* **WHAT IS REQUIRED**:
From the line containing "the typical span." through the last line of the entries below, transcribe each line exactly, excluding any picture.

* **DATA FOR THIS TASK**:
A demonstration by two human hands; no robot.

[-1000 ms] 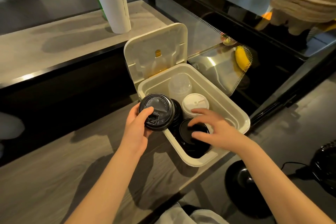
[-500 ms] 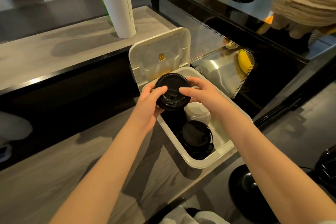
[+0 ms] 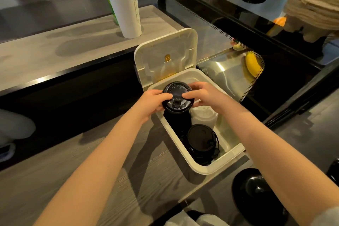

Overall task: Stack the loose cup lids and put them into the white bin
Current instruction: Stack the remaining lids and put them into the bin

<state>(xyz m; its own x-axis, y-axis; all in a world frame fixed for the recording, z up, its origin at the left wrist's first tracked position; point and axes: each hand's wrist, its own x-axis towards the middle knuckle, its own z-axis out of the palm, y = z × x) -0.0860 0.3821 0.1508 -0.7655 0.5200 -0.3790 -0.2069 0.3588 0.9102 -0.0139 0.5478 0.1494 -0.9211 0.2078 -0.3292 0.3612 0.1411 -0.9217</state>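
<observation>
Above the bin [image 3: 201, 170] — left hand [image 3: 152, 103], right hand [image 3: 207, 95] (barely shifted) grip lids [image 3: 177, 98], maybe stacked.

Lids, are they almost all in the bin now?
Nearly. Done: black lids and white lids already sit inside the bin. In hand: the left hand and right hand grip another black lid over the bin's far end. Left: setting it down inside, not yet done.
</observation>
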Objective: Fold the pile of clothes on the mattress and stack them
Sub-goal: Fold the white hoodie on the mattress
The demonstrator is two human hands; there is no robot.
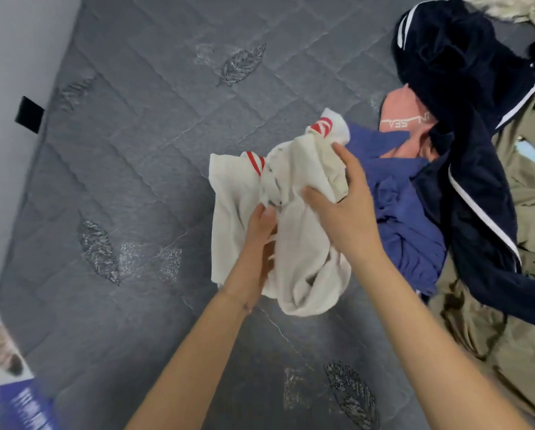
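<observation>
Forearms reach in from the bottom edge, bare, and meet at the middle of the view over the mattress (142,156), a grey quilted one with leaf shapes stitched into it. The left hand (260,234) grips a fold of the shirt (303,252) from below, its fingers curled into the cloth. The right hand (346,209) holds the same shirt higher up: thumb laid across the front, forefinger up along the bunched top edge, the other fingers hidden behind the cloth. The shirt is white with red stripes at two cuffs and hangs crumpled between the hands, just left of the pile; whether its lower end touches the mattress cannot be told.

Right behind the shirt lies a blue garment (405,225), rumpled, at the near left edge of the pile. Past that a pink top (399,110) with pale lettering shows from under a navy jacket (464,97) with white stripes, which sprawls over the heap and trails toward the lower right. A khaki garment (526,197) fills the right side beneath the jacket. At the top right corner sits something pale and furry (514,9), mostly cut off.

On the far left a black tag (28,114) sticks out from the mattress edge against the pale wall (5,51), and a printed label (7,364) shows at the lower left corner
</observation>
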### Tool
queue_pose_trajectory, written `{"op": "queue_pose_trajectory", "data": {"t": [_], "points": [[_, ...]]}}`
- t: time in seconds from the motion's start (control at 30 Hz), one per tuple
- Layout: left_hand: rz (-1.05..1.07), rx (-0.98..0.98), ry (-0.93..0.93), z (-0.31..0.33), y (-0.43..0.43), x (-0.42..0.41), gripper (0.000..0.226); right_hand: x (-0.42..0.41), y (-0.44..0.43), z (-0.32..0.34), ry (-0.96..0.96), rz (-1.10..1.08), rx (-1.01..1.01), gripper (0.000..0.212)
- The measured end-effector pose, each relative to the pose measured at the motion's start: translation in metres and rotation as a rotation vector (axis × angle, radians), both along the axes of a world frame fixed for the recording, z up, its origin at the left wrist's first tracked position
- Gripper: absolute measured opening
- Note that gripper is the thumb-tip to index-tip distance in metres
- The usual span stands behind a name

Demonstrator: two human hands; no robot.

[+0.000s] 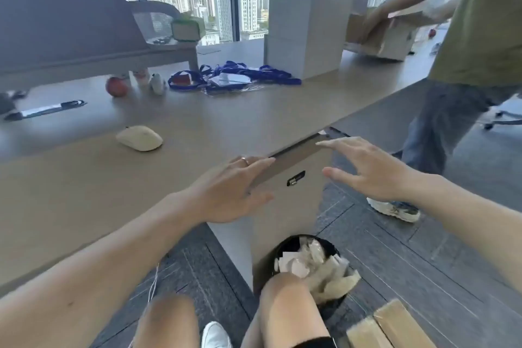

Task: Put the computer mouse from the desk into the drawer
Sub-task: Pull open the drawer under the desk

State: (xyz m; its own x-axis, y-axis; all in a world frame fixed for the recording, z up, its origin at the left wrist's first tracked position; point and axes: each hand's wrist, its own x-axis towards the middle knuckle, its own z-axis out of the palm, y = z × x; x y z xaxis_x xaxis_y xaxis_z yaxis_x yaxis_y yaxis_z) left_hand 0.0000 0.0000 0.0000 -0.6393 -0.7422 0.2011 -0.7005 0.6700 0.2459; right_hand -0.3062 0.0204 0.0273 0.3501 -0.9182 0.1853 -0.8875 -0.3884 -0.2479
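Observation:
A cream computer mouse [139, 137] lies on the brown desk [70, 192], up and to the left of my hands. The drawer [293, 178] sits under the desk's right end, its front showing a small black lock; its top edge looks slightly out from the desk edge. My left hand [228, 192] is flat with fingers spread, fingertips touching the drawer's top edge, a ring on one finger. My right hand [367, 169] hovers open just right of the drawer front, holding nothing.
A black bin [333, 302] full of wrappers stands on the floor below the drawer, by my knees. Blue lanyards [234, 78], an apple [116, 87], small bottles and a white box [306, 34] sit farther back. Another person [474, 65] stands at right handling a cardboard box.

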Motion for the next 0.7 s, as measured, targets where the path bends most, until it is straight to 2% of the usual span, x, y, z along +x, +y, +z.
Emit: {"op": "queue_pose_trajectory", "data": {"t": [0.1, 0.37, 0.6, 0.7], "points": [[-0.038, 0.030, -0.102, -0.027, -0.006, -0.022, 0.076, -0.019, 0.002, -0.022, 0.099, -0.007, 0.021, 0.066], [0.069, 0.177, -0.317, -0.095, -0.043, -0.024, 0.094, -0.024, -0.035, -0.105, 0.343, 0.103, 0.068, 0.064], [0.162, 0.056, -0.154, -0.110, -0.041, -0.035, 0.086, 0.001, -0.083, -0.153, 0.340, 0.128, 0.093, 0.050], [0.189, 0.004, -0.123, -0.114, -0.047, -0.039, 0.079, 0.008, -0.101, -0.165, 0.162, -0.041, 0.132, 0.038]]}}
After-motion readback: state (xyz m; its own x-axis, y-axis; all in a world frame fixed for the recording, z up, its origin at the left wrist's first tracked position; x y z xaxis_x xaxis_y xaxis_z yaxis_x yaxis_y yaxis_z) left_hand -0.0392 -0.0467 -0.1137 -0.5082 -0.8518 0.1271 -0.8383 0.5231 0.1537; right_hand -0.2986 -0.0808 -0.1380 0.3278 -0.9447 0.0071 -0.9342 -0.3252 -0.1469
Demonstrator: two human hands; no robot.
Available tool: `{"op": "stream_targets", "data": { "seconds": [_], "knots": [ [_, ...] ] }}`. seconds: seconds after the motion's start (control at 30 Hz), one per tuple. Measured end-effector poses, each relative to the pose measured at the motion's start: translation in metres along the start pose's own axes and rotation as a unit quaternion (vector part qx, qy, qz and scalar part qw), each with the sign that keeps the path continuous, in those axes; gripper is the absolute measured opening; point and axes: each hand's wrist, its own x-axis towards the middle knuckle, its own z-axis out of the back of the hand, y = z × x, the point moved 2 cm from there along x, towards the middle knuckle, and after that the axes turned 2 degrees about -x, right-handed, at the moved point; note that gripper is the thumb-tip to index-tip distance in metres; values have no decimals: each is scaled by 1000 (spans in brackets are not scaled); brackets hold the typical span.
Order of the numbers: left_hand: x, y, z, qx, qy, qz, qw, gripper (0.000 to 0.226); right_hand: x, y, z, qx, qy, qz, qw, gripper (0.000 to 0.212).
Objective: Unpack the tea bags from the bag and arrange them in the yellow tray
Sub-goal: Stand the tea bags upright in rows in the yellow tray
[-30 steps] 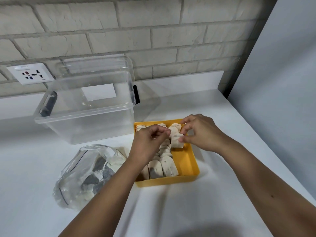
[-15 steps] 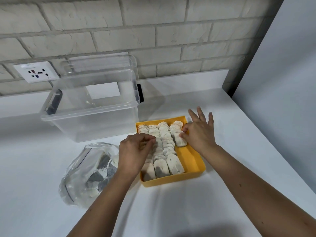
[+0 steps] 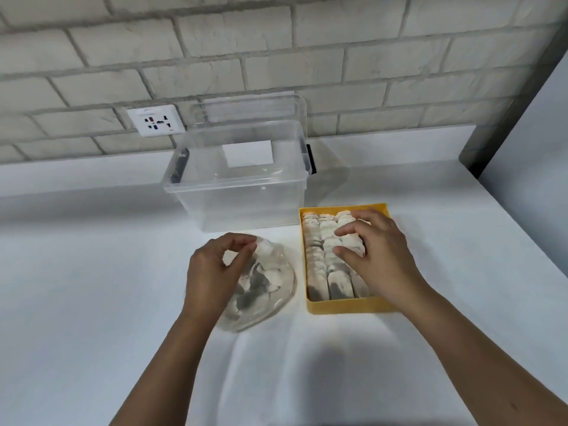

* **ANSWER**:
Available tool: `{"op": "stream_targets", "data": { "seconds": [_], "knots": [ [_, ...] ] }}`. seconds: seconds after the motion's start (control at 30 Hz), one per tuple. Measured end-effector poses, each relative to the pose measured at the motion's start: translation in metres along the start pose's own axes and rotation as a unit quaternion (vector part qx, qy, qz and scalar part qw), each with the sign that keeps the path continuous, in those axes; gripper is the absolute measured opening; point and axes: each hand's wrist, its own x-axis towards the middle knuckle, its own z-axis out of the back of the hand, y = z × x, the point moved 2 cm from there along x, towards the middle knuckle, and after that the axes turned 2 degrees about -x, right-handed, at the moved point; note that gripper is the thumb-tip to index-tip distance in metres; values have no decimals: each is scaled by 1000 (spans in brackets are not scaled); brackets hold the typical span.
Order of the numbers: left_hand: x, y, z, qx, qy, qz, qw, gripper (0.000 to 0.226); right_hand: x, y, z, qx, qy, qz, qw, gripper (0.000 to 0.212).
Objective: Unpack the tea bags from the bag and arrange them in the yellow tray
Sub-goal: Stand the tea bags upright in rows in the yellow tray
[-30 steps] 
[-15 steps] 
[+0 steps] 

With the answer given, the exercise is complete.